In the entries that follow, find each line with the word "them" and copy it.

[Records for the exercise — start]

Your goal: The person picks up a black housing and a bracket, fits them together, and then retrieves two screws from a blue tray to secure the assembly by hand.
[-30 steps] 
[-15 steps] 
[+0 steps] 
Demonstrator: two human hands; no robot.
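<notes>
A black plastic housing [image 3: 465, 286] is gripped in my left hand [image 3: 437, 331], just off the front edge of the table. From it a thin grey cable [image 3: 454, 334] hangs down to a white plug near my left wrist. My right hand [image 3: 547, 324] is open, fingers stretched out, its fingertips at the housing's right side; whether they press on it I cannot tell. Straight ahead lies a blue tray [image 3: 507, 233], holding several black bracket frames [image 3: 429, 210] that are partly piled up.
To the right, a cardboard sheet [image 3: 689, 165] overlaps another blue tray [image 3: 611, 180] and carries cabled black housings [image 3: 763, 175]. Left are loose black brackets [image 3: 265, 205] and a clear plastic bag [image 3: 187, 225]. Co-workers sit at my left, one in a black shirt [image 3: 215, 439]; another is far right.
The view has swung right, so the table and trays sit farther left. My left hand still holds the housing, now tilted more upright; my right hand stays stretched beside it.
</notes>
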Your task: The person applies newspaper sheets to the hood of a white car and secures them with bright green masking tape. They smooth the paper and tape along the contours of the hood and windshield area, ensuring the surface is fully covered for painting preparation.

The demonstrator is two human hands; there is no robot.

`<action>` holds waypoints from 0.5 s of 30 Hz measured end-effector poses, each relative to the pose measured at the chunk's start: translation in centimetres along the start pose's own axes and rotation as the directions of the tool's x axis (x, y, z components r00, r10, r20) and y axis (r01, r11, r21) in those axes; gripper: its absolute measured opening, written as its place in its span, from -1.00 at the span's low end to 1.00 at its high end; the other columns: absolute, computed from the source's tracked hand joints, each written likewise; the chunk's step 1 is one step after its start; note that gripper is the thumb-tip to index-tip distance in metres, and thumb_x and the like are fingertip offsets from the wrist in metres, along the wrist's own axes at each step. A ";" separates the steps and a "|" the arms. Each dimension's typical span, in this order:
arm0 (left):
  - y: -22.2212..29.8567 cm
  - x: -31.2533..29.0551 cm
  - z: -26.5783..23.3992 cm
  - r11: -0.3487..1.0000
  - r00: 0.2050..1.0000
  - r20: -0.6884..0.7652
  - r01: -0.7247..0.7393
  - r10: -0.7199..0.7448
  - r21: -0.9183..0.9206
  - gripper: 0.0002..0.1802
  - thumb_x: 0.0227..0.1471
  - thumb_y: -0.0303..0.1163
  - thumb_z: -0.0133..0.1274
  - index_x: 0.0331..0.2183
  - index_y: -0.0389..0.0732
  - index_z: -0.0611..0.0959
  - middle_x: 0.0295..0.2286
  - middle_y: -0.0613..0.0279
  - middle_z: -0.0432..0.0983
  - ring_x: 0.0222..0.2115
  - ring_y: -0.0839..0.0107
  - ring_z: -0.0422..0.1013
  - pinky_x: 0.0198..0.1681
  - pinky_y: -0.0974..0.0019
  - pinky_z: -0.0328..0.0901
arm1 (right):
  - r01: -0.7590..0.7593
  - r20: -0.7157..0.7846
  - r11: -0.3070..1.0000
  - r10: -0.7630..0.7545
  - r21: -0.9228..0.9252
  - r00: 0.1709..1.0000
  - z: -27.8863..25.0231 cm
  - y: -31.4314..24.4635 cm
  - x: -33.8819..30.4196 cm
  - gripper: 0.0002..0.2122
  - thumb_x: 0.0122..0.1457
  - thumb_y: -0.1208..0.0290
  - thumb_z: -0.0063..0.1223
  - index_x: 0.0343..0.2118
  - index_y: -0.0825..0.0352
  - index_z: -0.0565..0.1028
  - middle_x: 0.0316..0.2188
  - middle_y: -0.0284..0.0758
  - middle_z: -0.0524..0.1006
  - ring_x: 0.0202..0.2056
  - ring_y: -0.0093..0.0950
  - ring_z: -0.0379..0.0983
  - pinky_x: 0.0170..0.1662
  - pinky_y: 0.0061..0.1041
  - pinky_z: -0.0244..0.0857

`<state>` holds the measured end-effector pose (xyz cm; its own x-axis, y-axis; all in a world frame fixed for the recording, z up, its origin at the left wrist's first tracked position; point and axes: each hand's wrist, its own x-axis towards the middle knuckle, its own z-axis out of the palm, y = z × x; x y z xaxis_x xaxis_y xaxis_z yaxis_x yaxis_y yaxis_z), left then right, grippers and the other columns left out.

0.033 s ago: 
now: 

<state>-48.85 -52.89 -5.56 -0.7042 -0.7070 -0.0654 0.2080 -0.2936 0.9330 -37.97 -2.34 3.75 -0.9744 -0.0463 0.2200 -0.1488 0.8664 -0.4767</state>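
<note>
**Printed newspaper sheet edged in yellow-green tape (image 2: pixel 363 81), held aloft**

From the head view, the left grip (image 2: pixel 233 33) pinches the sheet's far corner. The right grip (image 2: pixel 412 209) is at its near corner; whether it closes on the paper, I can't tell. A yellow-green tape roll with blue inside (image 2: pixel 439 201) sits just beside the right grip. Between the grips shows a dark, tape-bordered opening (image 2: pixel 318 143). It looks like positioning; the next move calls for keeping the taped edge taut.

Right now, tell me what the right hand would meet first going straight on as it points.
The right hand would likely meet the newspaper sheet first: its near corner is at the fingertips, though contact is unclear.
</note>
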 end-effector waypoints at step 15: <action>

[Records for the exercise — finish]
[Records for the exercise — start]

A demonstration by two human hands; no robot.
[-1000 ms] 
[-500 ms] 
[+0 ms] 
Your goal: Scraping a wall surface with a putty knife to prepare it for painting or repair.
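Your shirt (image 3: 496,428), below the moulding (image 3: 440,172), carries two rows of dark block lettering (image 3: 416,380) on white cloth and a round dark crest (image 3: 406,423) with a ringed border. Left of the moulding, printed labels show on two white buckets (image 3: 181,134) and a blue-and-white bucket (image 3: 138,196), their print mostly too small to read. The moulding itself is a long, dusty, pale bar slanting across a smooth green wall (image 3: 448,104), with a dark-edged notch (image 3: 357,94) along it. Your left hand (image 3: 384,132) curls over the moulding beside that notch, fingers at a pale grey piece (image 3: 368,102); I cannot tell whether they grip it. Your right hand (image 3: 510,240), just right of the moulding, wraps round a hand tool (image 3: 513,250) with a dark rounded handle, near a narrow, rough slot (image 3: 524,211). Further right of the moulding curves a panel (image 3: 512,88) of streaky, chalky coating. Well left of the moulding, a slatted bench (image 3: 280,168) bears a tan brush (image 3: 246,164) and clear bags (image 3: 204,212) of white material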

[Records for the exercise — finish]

§ Task response:
Your goal: The person picks up a black housing and a bracket, fits them together, and then retrieves two screws from a blue tray to secure the assembly by hand.
Your task: The person applies newspaper sheets to the hood of a white car and secures them with bright green masking tape. They smooth the paper and tape along the contours of the hood and windshield area, ensuring the surface is fully covered for painting preparation.

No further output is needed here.